Many of the most influential and hotly discussed young New York artists began to make trips to Los Angeles with some regularity in the first half of the Sixties. Robert Rauschenberg and Jasper Johns, Roy Lichtenstein and Andy Warhol, Frank Stella and Ellsworth Kelly have since exhibited in galleries in Los Angeles. The Pop Art painters found an open environment in the city that was less hide-bound by tradition than New York. A further element, albeit of short duration, was added when the new but already influential art magazine Artforum moved from San Francisco to Los Angeles from 1964 to 1966. There were at least a dozen innovative galleries and two museums (Pasadena Art Museum and County Museum) which were exhibiting modern and contemporary art in Los Angeles in 1966. One of the most important projects undertaken in this period was the transformation of the Choouinard Art Institute into the California Institute of the Arts (Cal-Arts), the school of art which today is still the most important institute for the training of artists in the city.
At the end of the Sixties positions in the fields of Performance Art, Video Art, Conceptual Art, and Environmental Art crystallized in Los Angeles. Bruce Nauman has continued to this day to defy strict categorization. He uses neon strip-lights in his work, employing a conceptual approach to test the reliability of perception in a way that connects him with artists like Allen Ruppersberg and John Baldessari. Ruppersberg found that the appropriate context for his work lay outside galleries and museums. For his 1969 Location Piece he installed various props in an ordinary office room and not, as expected, in the Eugenia Butler Gallery, which was kept open but left empty. Al’s Cafe and Al’s Hotel too were shown outside the framework of the galleries. These were works where enjoyable social get-togethers with friends and other interested parties were part of the creative process, which exemplifies the sort of informal conceptual art which is typical of the West Coast. This apparently casual artistic approach also appeared early in John Baldessari’s photo-text-pictures, which were distinguished by their dry wit and their inherent provocation of traditional notions of art. The influence of Conceptual Art can be seen in Los Angeles in an immense variety of conceptual work of all sorts – from the mysterious works of Stephen Prina and Christopher Williams to the crude obsessions of Mike Kelley and Paul McCarthy. Two other artists who emerged in the first half of the Seventies represented positions, which one might describe as the opposite pole from the De-Materializationist spectrum. Chris Burden, whose menacing and apparently masochistic performances earned him the reputation of the enfant terrible of the L.A. art scene, offered the public dedicated explorations of the human body as an interface in the close interchange between art and life, the ego and the other, pain and pleasure. Michael Asher’s explorations of the mechanisms that operate within social systems and the effects associated with them occupy an analogous position.
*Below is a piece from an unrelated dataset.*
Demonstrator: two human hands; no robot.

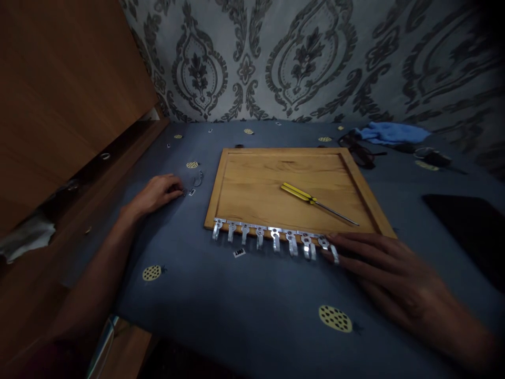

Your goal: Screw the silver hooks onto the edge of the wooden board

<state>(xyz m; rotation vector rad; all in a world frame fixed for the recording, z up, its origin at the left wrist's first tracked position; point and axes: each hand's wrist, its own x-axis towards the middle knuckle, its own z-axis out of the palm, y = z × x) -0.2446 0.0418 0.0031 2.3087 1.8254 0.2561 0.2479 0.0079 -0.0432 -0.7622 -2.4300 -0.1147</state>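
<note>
A wooden board with a raised rim [252, 184] lies on a blue patterned cloth [244, 305]. A metal rail of several hooks [272, 237] runs along its near edge. A yellow-handled screwdriver [311, 200] lies on the board. My right hand [386, 268] lies flat with fingers stretched out, its tips touching the right end of the hook rail. My left hand [158, 193] rests on the cloth left of the board, fingers curled, pinching at small metal parts [189, 192] beside a loose hook [198, 180].
A wooden cabinet side [59, 95] rises at the left. Patterned wallpaper stands behind. A blue rag [390, 132], dark glasses [359, 150] and a small dark object [432, 155] lie at the back right. A dark flat slab [469, 226] lies at right. A small label [239, 253] lies before the rail.
</note>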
The exhibition at the Kunstverein Braunschweig will concentrate on artistic positions from the Sixties to the Nineties and on works which explore conceptual approaches (Bas Jan Ader, Michael Asher, John Baldessari, Chris Burden, Douglas Huebler, Larry Johnson, William Leavitt, Bruce Nauman, Maria Nordman, Stephen Prina, Allen Ruppersberg, Ed Ruscha, Christopher Williams) as well as on Mike Kelley, Paul McCarthy and Raymond Pettibon’s more recent Pop-Art-based assemblages which expose everyday myths, prejudices, and tenets of belief as lies that serve to perpetuate social oppression.